What needs to be done: Transcribe the listing exactly; drop the images.

Supplied material:
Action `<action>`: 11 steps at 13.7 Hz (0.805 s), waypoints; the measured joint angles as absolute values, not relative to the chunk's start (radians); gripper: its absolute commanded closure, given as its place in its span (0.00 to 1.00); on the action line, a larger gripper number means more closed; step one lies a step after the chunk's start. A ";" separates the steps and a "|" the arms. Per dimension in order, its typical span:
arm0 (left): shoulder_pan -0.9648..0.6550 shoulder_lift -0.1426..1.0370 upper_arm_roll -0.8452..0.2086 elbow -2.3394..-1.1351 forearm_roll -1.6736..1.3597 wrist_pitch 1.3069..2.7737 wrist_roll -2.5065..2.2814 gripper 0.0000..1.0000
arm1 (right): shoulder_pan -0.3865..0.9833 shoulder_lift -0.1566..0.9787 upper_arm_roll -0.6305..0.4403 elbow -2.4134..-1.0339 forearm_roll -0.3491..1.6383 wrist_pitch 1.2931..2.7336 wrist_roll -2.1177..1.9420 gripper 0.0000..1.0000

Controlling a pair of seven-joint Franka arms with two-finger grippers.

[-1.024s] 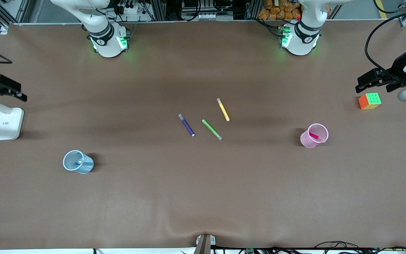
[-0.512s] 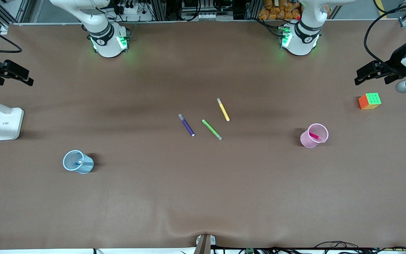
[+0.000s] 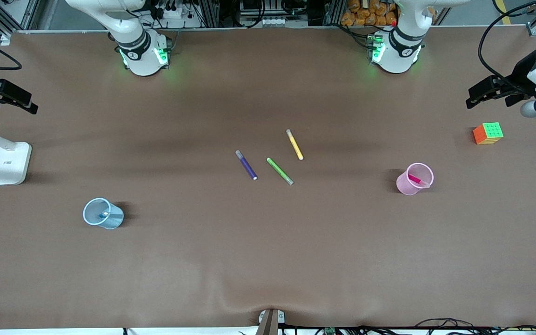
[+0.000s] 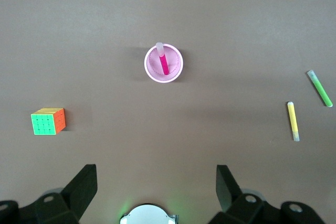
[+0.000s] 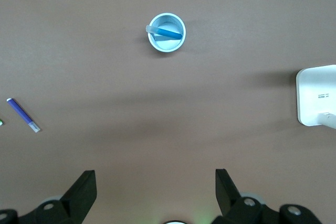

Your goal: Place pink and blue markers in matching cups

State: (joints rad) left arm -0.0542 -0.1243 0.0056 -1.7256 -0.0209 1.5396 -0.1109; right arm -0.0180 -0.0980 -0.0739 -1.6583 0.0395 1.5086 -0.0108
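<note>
Two cups (image 3: 415, 179) (image 3: 103, 213), three loose markers (image 3: 279, 170)

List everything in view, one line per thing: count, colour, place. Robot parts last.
pink cup: one, pale pink, toward the left arm's end of the table.
pink marker: one, magenta, in the pink cup.
blue cup: one, light blue, toward the right arm's end.
blue marker: one, blue, in the blue cup.
purple marker: one, purple, mid-table.
green marker: one, green, beside the purple marker.
yellow marker: one, yellow, farther from the front camera than the green marker.
puzzle cube: one, green and orange, near the left pincer.
lamp base: one, white, near the right pincer.
left pincer: open, empty.
right pincer: open, empty.
</note>
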 measured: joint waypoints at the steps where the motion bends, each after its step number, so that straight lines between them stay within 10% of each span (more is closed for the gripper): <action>1: -0.054 -0.124 0.007 -1.726 -0.019 1.541 -0.111 0.00 | -0.018 -0.098 -0.074 -1.657 0.039 1.509 -0.011 0.00; 11: -0.061 -0.097 0.012 -1.695 0.017 1.553 -0.111 0.00 | -0.016 -0.098 -0.086 -1.628 0.038 1.500 -0.010 0.00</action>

Result:
Action `<action>`: 11 steps at 13.7 Hz (0.805 s), waypoints; the measured joint angles as absolute values, not relative to the chunk's start (radians); gripper: its absolute commanded closure, given as its place in its span (0.00 to 1.00); on the action line, a larger gripper number means more closed; step one lies a step after the chunk's start. A ";" separates the steps and a "|" the arms. Per dimension in order, its typical span:
arm0 (left): shoulder_pan -0.9648..0.6550 shoulder_lift -0.1426..1.0370 upper_arm_roll -0.8452..0.2086 elbow -2.3394..-1.1351 forearm_roll -1.6736..1.3597 wrist_pitch 1.3069..2.7737 wrist_roll -2.5065..2.2814 gripper 0.0000..1.0000
arm1 (right): shoulder_pan -0.3865..0.9833 shoulder_lift -0.1566..0.9787 upper_arm_roll -0.6305..0.4403 elbow -2.4134..-1.0339 forearm_roll -0.3491..1.6383 wrist_pitch 1.2931..2.7336 wrist_roll -2.1177..1.9420 gripper 0.0000..1.0000

Controlling a pair of seven-joint Franka arms with two-finger grippers.

[-1.024s] 
[-0.512s] 
[+0.000s] 
[+0.000s] 
[+0.000s] 

Your goal: Place pink and blue markers in matching cups

State: (joints rad) left arm -0.0542 -0.1243 0.0056 -1.7256 -0.0209 1.5396 -0.1109; right arm -0.0180 -0.0980 -0.0739 -1.6583 0.0395 1.5086 -0.0108
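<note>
Two cups (image 3: 415, 179) (image 3: 103, 213), three loose markers (image 3: 279, 170)

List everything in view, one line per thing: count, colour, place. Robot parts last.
pink cup: one, pale pink, toward the left arm's end of the table.
pink marker: one, magenta, in the pink cup.
blue cup: one, light blue, toward the right arm's end.
blue marker: one, blue, in the blue cup.
purple marker: one, purple, mid-table.
green marker: one, green, beside the purple marker.
yellow marker: one, yellow, farther from the front camera than the green marker.
puzzle cube: one, green and orange, near the left pincer.
lamp base: one, white, near the right pincer.
left pincer: open, empty.
right pincer: open, empty.
</note>
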 measured: joint waypoints at the steps where the motion bends, each after its step number, so that straight lines between them stay within 10% of each span (more is closed for the gripper): <action>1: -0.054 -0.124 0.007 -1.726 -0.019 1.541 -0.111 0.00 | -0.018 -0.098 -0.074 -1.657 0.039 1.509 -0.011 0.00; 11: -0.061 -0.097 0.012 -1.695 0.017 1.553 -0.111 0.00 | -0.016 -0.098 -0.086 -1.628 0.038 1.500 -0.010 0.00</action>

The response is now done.